Существовали в истории и другие города, не предназначенные для заселения людьми, — например, египетские города мертвых. Их населяли покойники и призраки. Когда в Петербурге стали появляться египетские сфинксы, они легко вписались в общий облик города и до сих пор чувствуют себя здесь как дома. Попробуйте-ка представить себе сфинкса в Москве или Архангельске! А ведь сфинкс, вообще говоря, плохо уживается с людьми, ибо он — символ города мертвецов.

Леонид Богданов — один из немногих фотографов и художников, подметивших уникальную самодостаточность нашего города, и показывал он ее с изысканным изяществом. Можно даже сказать — он художник этой самодостаточности. На большинстве богдановских фотографий Петербурга людей нет вовсе, и Город в них не нуждается, без людей он не мертв и не пуст и отлично живет своею собственной жизнью. Петербург Богданова — это гигантский гранитный театр, персонажи которого — дворцы, площади, набережные — разыгрывают свои драмы и трагедии, и время действия пьесы может измеряться столетиями.

У Леонида есть снимок, который мне кажется символическим. Крупным планом снят сфинкс, из тех, что на Фонтанке. Он огромен и неподвластен времени. На заднем плане — дома, они значительно меньше сфинкса и ниже его постамента, в них светятся крохотные окна и за ними суетятся маленькие люди. Словно тушканчики, вырывшие свои норки под лапами сфинкса. А сфинкс безразлично смотрит вдаль, в одному ему ведомую точку и не замечает городских мелких букашек. Снимок красивый, полный скрытой энергии, он оставляет чувство щемящего беспокойства.

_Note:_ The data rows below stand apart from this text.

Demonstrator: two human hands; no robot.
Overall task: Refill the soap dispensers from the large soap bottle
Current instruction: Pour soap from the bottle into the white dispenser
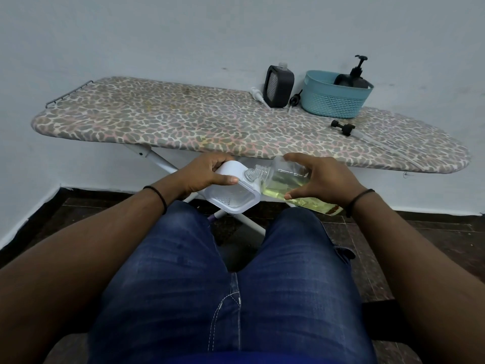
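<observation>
Seated near the ironing board, a person's left hand (202, 172) grips a white dispenser (233, 191) while the right hand (319, 181) clasps the tilted soap bottle (286, 183); pouring seems underway, needing steadier alignment.

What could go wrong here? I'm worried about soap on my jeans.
1. The clear soap bottle in the right hand meets the small neck of the white dispenser over the lap, not the ironing board; a miss would likely wet the jeans.
2. The left hand holds the dispenser tilted, so it could spill.
</observation>
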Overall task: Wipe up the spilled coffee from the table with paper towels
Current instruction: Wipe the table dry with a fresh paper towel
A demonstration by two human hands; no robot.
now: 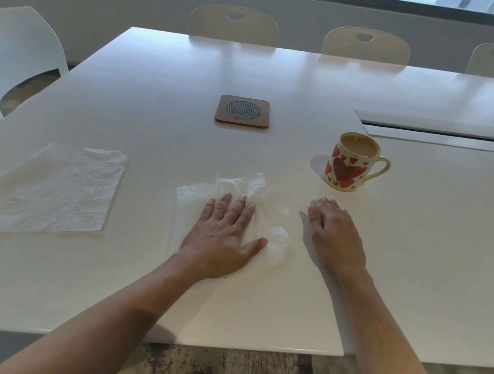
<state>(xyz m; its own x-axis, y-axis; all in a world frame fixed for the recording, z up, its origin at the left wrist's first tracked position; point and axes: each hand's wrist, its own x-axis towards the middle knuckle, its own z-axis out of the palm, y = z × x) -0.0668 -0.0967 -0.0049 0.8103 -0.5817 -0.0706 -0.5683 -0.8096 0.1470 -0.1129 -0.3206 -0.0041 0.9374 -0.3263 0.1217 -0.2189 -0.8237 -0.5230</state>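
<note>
On the white table (289, 74), a crumpled paper towel (273, 239) is pressed flat under the left hand (225, 235), fingers straight and together. Beside it, the right hand (337, 233) is rested, fingers loosely curled. A second towel (47, 191) is laid flat far left. A heart-patterned mug (351, 163) of coffee and a coaster (243, 111) are placed beyond. No spill can be made out.

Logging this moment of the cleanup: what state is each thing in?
Left hand: flat, pressing the crumpled paper towel on the table.
Right hand: resting on the table, holding nothing.
Spare paper towel: flat, untouched.
Mug: upright, full of coffee.
Coaster: bare.
</note>
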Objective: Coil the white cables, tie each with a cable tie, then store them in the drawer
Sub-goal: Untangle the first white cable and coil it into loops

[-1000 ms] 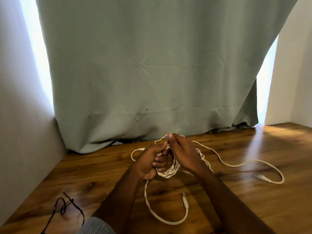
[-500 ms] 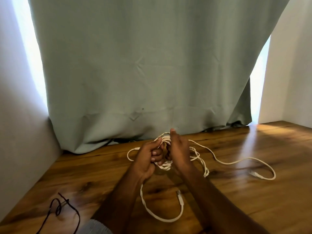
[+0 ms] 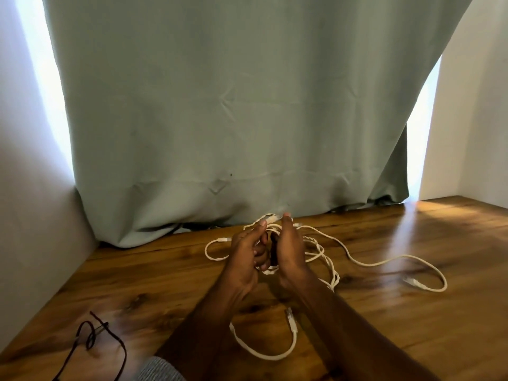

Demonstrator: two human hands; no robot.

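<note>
A tangle of white cables (image 3: pixel 319 251) lies on the wooden tabletop (image 3: pixel 412 312) in front of a curtain. My left hand (image 3: pixel 246 257) and my right hand (image 3: pixel 290 251) face each other above the table and both grip the bunched loops of the cables between them. One loose end with a plug (image 3: pixel 290 320) curls toward me under my forearms. Another plug end (image 3: pixel 413 282) trails out to the right. A third plug (image 3: pixel 224 239) sticks out left of my left hand. The bunch between my palms is mostly hidden.
Thin black ties (image 3: pixel 93 336) lie on the table at the near left. A grey-green curtain (image 3: pixel 233 119) hangs along the back edge of the table. White walls (image 3: pixel 30 215) close in on the left and right. No drawer is in view.
My hands have drawn closer together, palms facing, with the bunch gathered tighter between them. The camera view has shifted slightly; the trailing ends lie about as before.
</note>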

Петербург — самый литературоцентричный город на свете. В его основании нет мифов, легенд, никаких сказочных персонажей («вместо сказки в прошедшем у нас только камни да страшные были»). Его метафизическое пространство населяют только призраки, и в основном — литературного свойства. На снимках Богданова четко различаются литературно-исторические эпохи. Летний сад — эпоха Державина, она несет беззаботность барокко, в других листах можно различить Петербург Пушкина, Гоголя, Достоевского. А трещины, разбегающиеся по асфальту Исаакиевской площади, — это жутковатое напоминание о зыбкости самой основы города — ведут в Петербург Андрея Белого.

Когда художник постоянно изображает город, тот превращается в зеркало, и снимки Богданова, вместе взятые, — его своеобразный автопортрет. Петербург Богданова — столичный, корректный, внешне даже холодноватый. Когда на выставке идешь вдоль стены с фотографиями Богданова (то есть, по сути, с ним вместе по Петербургу), кажется, что все время слышен точный размер метрического стиха.